U.S. v. Verdugo-Urquidez

Decision Date22 July 1991
Docket NumberVERDUGO-URQUIDE,No. 88-5462,D,88-5462
Citation939 F.2d 1341
PartiesUNITED STATES of America, Plaintiff-Appellee, v. Rene Martinefendant-Appellant. *
CourtU.S. Court of Appeals — Ninth Circuit

Patrick Q. Hall, Goldberg, Frant & Hall, San Diego, Cal., for defendant-appellant.

Robert L. Brosio, Asst. U.S. Atty., Chief, Crim. Div., William F. Fahey, Asst. U.S. Atty., Chief, Major Narcotics Section, Steven E. Zipperstein, Asst. U.S. Atty., Chief, Crim. Appeals, Dorothy Shubin, Asst. U.S. Atty., Los Angeles, Cal., for plaintiff-appellee.

William P. Barr, Deputy Atty. Gen., Andrew G. McBride, Associate Deputy Atty. Gen., John E. Barry, Sr. Counsel, U.S. Dept. of Justice, Washington, D.C., for plaintiff-appellee.

Appeal from the United States District Court for the Central District of California.

Before BROWNING, D.W. NELSON and REINHARDT, Circuit Judges.

REINHARDT, Circuit Judge:

This case presents the question whether the United States breaches its obligations under its extradition treaty with Mexico if it authorizes or sponsors the forcible taking of a Mexican national from that country without the consent of the Mexican government. We hold that it does. We further hold that if the Mexican government formally objects to the treaty breach and a defendant timely raises that breach in a pending criminal proceeding the courts of the United States may not exercise personal jurisdiction over that defendant, provided the Mexican government is willing to accept repatriation. In short, under such circumstances a district court may not subject the defendant to trial, and a conviction obtained must be vacated. In view of our holdings, we remand Verdugo-Urquidez's case to the district court for an evidentiary hearing on the question whether the United States authorized or sponsored his kidnapping and unlawful removal from Mexico to this country without the consent of the Mexican government and on such other matters as may be relevant to the proceeding.
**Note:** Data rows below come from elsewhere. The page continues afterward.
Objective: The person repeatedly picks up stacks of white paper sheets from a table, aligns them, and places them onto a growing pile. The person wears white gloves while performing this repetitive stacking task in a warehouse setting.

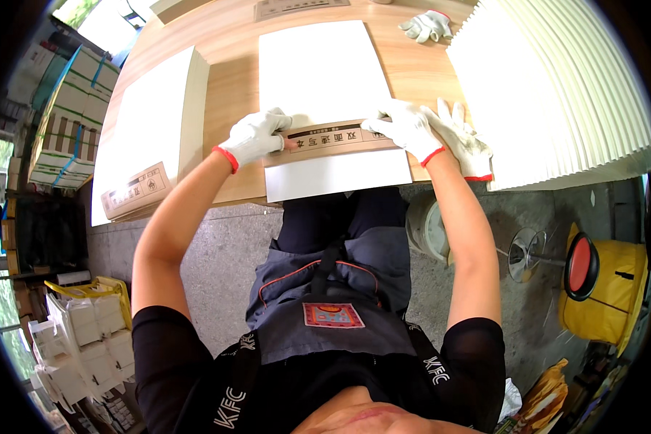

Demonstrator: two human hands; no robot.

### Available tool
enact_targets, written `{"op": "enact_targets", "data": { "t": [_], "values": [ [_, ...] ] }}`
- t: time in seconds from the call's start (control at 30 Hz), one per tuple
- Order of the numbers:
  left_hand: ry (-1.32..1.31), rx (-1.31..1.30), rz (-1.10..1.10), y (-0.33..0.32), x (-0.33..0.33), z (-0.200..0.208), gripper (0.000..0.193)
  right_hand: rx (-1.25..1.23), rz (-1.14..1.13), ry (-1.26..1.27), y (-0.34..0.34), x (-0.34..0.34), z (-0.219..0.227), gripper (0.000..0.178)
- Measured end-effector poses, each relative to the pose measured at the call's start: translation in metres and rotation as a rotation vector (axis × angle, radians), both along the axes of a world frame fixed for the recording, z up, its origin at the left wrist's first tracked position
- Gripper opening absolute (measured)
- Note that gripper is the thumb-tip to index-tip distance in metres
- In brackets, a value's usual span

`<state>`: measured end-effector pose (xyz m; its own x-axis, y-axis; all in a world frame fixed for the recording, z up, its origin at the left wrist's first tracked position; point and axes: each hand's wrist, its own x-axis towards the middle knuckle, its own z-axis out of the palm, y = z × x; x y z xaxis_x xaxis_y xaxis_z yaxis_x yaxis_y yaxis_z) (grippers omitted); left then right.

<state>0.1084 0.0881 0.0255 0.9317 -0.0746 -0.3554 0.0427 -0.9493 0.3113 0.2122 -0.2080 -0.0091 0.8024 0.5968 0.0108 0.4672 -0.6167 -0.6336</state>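
Note:
A white paper pad (324, 69) lies flat before me at the table's near edge, with a printed brown paper band (330, 142) across its lower part. My left hand (257, 136), in a white glove with a red cuff, is closed at the band's left end; a bare fingertip shows there. At the other end my right hand (406, 130), gloved alike, pinches the band with its thumb lying over the print. The fingers' undersides are hidden. A spare white glove (464, 141) rests right beside my right hand.
To the left stands a stack of white pads (152, 108) with a brown band (136, 189) on top. A tall pile of white sheets (550, 94) fills the table's right side. Farther back lie another glove (427, 27) and brown bands (300, 7). A stool (580, 266) stands lower right.

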Motion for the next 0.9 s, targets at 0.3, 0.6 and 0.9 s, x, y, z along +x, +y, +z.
{"op": "enact_targets", "data": {
  "t": [0.3, 0.6, 0.9],
  "values": [
    [0.426, 0.429, -0.533, -0.081, 0.088, 0.010, 0.104, -0.061, -0.024, -0.159, 0.010, -0.005, -0.009, 0.029],
    [0.377, 0.546, -0.750, -0.096, 0.086, 0.042, 0.115, -0.462, -0.013, -0.898, -0.078, -0.027, 0.009, 0.044],
    [0.204, 0.665, -0.963, -0.094, 0.079, 0.039, 0.089, -0.379, 0.499, -0.728, 0.066, -0.064, 0.006, 0.034]
  ]
}}
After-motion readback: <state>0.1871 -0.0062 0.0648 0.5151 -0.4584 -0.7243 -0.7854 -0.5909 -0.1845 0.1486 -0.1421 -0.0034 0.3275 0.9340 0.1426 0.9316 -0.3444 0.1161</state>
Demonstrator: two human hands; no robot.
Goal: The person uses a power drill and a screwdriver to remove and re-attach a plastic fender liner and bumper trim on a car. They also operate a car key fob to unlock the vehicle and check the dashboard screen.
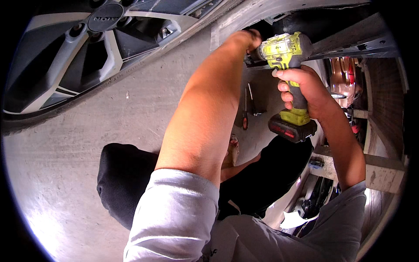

Rene Martin Verdugo-Urquidez ("Verdugo") is a citizen and resident of Mexico. In January 1986, he was apprehended in Mexico by several individuals and transported to the United States, where he was officially taken into custody. On March 16, 1988, a federal grand jury returned a five-count second superseding indictment against Verdugo charging him with various offences, including the murder of United States Drug Enforcement Agency ("DEA") Special Agent Enrique Camarena-Salazar. Verdugo then filed a motion to dismiss the indictment pursuant to the extradition treaty between the United States and Mexico. He alleged that the individuals who apprehended him in Mexico were acting at the behest of the United States government.

In support of his motion, Verdugo attached copies of two letters from the Mexican Embassy to the United States Department of State. In these letters, Mexico lodged what it termed "a formal complaint regarding the kidnapping of" Verdugo by agents of the United States government and asked that the "U.S. judicial authorities" be informed of its position. Verdugo also presented two letters that the Department of State sent to the Mexican Embassy in response to the latter's protest. The Mexican Embassy and the Department of State differed in the characterization of Verdugo's "kidnappers." The Mexican Embassy letter of August 26, 1987, stated that Mexican police officers were surreptitiously hired by the DEA to kidnap Verdugo. By contrast, the State Department--although acknowledging that the Mexican police officers acted in "cooperation" with the United States authorities--claimed that the payment of the Mexican police officers by the DEA was not prearranged.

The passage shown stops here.